[TASK BRIEF]: Once you have located the line containing "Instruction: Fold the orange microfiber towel" in the material below, return it exactly along with each line after it through the line containing "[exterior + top".

+++

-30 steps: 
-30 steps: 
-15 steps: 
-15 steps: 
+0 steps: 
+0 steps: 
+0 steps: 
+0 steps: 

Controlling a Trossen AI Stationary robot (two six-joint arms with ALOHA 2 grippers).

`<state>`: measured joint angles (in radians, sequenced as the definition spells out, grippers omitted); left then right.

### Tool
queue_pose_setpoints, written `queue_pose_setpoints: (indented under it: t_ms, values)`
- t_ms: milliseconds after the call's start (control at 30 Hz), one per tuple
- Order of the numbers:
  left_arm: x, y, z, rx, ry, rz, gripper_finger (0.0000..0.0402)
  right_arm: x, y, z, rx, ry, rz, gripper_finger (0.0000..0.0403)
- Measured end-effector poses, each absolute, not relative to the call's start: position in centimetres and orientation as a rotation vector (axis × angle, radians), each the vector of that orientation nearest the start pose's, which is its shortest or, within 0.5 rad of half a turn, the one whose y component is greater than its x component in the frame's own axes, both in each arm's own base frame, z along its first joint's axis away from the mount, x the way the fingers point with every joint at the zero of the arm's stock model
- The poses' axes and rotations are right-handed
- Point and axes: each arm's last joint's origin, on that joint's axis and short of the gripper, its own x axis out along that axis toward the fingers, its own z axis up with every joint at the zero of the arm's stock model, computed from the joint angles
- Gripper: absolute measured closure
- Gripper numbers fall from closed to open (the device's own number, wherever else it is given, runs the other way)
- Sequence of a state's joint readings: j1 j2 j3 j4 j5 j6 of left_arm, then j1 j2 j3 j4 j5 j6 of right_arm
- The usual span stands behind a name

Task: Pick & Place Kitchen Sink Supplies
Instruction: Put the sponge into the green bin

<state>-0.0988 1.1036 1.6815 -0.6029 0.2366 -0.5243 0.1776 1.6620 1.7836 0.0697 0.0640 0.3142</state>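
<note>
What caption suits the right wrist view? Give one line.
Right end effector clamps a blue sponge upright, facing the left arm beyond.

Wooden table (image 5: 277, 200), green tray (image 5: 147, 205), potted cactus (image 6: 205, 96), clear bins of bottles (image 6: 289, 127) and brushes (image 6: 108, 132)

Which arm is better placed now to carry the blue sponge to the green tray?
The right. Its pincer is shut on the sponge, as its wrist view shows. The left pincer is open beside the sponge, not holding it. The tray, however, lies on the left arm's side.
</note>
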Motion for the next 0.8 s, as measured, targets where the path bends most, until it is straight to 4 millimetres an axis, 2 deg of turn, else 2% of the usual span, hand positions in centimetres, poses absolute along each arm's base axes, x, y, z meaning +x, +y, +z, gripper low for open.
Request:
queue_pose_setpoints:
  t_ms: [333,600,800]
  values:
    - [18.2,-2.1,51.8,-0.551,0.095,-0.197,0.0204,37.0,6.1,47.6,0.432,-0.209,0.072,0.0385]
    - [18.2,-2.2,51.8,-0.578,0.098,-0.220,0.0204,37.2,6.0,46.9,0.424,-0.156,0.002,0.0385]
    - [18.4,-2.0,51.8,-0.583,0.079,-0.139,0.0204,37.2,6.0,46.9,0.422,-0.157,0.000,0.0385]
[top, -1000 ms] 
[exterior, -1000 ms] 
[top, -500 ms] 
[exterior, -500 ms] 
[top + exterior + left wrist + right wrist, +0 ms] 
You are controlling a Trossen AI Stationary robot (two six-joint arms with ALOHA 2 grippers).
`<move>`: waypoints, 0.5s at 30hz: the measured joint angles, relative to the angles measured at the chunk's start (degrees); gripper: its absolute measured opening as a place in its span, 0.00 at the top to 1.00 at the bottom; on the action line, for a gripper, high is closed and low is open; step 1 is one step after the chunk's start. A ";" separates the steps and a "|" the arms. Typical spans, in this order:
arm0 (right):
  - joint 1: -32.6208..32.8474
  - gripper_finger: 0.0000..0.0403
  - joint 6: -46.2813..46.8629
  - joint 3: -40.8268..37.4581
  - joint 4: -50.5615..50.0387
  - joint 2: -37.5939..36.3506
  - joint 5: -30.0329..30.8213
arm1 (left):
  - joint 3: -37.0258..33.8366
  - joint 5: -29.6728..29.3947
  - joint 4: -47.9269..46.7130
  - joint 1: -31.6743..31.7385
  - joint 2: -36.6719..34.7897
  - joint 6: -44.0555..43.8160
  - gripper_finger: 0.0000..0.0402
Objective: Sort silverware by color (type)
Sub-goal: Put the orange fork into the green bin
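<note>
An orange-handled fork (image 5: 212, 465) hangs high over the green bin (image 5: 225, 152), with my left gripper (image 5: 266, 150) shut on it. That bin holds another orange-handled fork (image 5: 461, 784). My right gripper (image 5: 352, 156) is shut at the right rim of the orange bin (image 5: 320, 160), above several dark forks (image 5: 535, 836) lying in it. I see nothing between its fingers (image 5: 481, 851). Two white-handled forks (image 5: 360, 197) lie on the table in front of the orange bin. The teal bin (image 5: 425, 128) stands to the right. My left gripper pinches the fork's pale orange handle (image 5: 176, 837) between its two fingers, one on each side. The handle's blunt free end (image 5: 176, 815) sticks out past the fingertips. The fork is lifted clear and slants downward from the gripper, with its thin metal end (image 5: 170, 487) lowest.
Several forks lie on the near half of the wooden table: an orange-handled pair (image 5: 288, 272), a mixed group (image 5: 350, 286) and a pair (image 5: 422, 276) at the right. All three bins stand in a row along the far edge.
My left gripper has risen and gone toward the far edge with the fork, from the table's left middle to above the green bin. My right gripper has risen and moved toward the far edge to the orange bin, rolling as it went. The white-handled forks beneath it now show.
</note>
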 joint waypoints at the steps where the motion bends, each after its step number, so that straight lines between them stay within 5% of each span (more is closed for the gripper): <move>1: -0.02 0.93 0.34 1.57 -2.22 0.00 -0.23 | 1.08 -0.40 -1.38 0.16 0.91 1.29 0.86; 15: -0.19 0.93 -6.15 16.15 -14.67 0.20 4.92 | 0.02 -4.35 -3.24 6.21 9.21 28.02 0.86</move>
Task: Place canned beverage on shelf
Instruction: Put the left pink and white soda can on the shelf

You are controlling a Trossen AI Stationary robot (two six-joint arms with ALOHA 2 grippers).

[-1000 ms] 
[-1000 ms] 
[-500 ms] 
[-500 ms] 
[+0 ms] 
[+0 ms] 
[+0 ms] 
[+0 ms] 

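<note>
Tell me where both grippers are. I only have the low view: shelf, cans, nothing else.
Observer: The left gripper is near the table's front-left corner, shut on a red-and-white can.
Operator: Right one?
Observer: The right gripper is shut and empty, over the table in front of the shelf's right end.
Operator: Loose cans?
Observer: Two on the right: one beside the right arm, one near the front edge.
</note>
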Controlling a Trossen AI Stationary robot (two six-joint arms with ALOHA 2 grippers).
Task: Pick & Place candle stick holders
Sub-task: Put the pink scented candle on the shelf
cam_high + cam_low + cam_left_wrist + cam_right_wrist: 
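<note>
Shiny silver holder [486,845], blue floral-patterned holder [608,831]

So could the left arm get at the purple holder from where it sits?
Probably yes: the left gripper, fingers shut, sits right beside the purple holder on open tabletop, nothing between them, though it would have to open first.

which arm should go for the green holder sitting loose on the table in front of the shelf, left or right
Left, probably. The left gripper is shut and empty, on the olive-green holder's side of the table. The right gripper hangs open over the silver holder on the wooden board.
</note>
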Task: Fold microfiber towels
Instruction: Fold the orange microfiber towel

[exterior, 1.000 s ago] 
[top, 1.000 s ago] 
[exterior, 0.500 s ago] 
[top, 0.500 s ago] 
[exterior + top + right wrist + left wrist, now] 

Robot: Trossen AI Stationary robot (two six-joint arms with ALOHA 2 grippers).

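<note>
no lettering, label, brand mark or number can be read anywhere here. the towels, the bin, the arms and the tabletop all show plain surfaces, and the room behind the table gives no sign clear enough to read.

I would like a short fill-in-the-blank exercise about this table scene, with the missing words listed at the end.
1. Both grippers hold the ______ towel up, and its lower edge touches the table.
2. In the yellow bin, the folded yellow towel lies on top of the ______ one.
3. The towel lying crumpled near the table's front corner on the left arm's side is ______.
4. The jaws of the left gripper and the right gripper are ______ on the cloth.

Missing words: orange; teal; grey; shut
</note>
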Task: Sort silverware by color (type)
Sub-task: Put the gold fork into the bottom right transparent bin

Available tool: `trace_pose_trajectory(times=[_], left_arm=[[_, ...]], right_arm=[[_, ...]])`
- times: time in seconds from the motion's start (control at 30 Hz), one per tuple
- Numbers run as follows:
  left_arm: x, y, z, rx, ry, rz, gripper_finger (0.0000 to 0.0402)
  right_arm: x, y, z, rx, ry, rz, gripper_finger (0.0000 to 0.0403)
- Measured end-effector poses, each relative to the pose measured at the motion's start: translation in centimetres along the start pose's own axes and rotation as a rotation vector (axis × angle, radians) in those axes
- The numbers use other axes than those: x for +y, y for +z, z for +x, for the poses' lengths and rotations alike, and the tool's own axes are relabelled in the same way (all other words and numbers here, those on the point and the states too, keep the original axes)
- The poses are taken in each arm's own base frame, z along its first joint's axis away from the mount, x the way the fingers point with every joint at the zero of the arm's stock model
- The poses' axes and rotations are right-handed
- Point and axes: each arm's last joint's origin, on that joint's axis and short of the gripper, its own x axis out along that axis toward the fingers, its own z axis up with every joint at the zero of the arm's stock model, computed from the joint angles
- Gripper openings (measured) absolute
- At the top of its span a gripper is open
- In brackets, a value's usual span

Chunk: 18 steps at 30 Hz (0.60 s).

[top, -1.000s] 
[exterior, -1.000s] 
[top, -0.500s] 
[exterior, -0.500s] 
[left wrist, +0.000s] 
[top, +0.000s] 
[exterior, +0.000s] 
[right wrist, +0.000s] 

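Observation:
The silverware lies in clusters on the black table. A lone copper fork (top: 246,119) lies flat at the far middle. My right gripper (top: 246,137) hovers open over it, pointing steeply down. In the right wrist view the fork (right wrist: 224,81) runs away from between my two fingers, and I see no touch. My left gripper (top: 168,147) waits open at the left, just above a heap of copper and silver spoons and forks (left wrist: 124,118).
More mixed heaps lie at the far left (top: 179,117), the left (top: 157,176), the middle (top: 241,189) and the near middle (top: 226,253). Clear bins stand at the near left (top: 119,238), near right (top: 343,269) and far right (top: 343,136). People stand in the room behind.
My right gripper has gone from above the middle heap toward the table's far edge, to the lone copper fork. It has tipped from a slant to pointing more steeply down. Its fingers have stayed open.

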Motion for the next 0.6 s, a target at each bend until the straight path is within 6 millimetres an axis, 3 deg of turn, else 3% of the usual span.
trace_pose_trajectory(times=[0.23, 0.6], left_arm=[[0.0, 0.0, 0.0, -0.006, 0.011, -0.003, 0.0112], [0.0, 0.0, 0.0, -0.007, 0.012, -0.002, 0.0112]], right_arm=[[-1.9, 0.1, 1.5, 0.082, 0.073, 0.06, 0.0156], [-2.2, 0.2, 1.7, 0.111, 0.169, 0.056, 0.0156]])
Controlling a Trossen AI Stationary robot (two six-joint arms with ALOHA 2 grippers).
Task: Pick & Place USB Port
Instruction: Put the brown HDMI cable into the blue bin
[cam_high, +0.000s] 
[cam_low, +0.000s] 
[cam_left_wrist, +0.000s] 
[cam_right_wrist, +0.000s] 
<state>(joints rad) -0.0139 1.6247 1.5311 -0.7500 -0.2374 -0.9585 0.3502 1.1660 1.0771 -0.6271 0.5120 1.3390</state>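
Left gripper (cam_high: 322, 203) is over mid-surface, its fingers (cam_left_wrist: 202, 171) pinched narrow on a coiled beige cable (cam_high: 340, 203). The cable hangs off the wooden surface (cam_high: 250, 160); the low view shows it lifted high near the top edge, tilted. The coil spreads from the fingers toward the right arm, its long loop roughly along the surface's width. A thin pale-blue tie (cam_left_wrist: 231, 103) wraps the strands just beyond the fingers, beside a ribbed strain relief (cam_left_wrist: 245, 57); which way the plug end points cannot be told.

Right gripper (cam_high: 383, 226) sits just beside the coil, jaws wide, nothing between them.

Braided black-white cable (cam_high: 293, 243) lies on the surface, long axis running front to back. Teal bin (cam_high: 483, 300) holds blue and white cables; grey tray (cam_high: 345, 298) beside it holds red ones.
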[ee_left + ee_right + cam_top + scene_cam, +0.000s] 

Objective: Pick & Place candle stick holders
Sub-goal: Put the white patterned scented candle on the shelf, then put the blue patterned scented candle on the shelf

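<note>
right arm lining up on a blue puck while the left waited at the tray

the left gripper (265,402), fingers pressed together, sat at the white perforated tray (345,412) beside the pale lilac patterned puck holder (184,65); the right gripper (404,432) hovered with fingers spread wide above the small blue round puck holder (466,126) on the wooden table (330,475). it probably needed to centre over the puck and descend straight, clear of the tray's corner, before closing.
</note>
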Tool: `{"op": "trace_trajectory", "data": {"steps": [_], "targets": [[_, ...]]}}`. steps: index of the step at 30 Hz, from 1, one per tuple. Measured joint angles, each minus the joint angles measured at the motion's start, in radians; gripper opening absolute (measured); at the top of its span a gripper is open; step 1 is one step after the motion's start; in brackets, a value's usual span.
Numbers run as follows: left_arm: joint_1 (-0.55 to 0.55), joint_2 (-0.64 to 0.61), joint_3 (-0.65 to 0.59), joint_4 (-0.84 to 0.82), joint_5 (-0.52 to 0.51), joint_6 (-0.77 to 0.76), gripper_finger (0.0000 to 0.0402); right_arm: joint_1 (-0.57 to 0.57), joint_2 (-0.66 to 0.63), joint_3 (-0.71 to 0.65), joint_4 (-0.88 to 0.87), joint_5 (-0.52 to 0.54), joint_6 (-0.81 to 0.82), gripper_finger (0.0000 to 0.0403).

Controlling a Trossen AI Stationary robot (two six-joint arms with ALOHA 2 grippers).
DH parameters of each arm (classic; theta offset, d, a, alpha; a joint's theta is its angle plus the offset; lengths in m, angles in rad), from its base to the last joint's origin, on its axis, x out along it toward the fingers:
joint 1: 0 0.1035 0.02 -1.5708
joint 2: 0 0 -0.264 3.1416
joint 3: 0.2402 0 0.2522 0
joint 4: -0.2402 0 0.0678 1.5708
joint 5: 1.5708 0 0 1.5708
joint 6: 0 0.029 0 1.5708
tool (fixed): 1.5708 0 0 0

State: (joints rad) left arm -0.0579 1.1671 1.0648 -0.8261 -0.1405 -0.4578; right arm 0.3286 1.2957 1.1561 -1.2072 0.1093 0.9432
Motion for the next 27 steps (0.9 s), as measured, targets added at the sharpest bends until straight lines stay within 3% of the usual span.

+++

[SOLUTION TO THE PROBLEM]:
Instruction: Fold the orange microfiber towel

[exterior, 1.000 s ago] 
[top, 1.000 s ago] 
[exterior, 0.500 s ago] 
[top, 0.500 s ago] 
[exterior + top + right wrist + left wrist, now] 

This exercise has now been finished.